Identification of adverse drug-drug interactions through causal association rule discovery from spontaneous adverse event reports.

OBJECTIVE: Drug-drug interaction (DDI) is of serious concern, causing over 30% of all adverse drug reactions and resulting in significant morbidity and mortality. Early discovery of adverse DDI is critical to prevent patient harm. Spontaneous reporting systems have been a major resource for drug safety surveillance that routinely collects adverse event reports from patients and healthcare professionals. In this study, we present a novel approach to discover DDIs from the Food and Drug Administration's adverse event reporting system.

METHODS: Data-driven discovery of DDI is an extremely challenging task because higher-order associations require analysis of all combinations of drugs and adverse events and accurate estimate of the relationships between drug combinations and adverse event require cause-and-effect inference. To efficiently identify causal relationships, we introduce the causal concept into association rule mining by developing a method called Causal Association Rule Discovery (CARD). The properties of V-structures in Bayesian Networks are utilized in the search for causal associations. To demonstrate feasibility, CARD is compared to the traditional association rule mining (AR) method in DDI identification.

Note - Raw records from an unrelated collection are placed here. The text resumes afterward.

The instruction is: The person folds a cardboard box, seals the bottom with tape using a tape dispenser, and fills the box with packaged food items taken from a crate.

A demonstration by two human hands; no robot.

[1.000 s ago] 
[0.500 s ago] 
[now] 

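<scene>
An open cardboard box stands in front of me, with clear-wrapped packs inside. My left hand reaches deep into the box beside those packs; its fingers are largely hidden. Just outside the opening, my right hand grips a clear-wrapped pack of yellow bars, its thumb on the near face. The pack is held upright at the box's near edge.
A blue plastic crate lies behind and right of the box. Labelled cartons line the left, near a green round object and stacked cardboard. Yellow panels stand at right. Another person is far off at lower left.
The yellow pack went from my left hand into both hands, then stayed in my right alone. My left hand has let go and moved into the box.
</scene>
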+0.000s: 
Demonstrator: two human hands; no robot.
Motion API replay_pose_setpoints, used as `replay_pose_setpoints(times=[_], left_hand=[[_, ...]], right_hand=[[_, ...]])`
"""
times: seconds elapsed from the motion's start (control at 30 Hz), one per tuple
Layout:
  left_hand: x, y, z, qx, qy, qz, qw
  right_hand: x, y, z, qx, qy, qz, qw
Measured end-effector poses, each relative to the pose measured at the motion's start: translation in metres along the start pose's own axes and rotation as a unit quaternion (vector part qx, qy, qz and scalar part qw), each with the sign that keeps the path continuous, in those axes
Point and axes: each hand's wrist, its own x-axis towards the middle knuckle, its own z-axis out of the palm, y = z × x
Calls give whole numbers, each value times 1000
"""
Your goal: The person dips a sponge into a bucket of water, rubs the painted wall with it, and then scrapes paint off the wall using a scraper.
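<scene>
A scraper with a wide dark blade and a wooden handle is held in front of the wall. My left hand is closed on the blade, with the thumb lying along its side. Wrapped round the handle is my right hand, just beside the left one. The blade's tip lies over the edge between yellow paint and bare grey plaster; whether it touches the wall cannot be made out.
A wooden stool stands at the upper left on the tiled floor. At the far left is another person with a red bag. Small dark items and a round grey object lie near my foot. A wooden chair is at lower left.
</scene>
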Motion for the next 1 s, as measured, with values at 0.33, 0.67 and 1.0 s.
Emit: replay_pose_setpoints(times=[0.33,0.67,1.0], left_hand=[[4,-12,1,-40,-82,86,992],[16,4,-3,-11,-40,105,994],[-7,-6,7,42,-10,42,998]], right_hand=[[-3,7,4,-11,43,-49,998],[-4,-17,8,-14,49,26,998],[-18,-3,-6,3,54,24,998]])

RESULTS: Based on physician evaluation of 100 randomly selected higher-order associations generated by CARD and AR, CARD is demonstrated to be more accurate in identifying known drug interactions compared to AR, 20% vs. 10% respectively. Moreover, CARD yielded a lower number of drug combinations that are unknown to interact, i.e., 50% for CARD and 79% for AR.

CONCLUSION: Evaluation analysis demonstrated that CARD is more likely to identify true causal drug variables and associations to adverse event.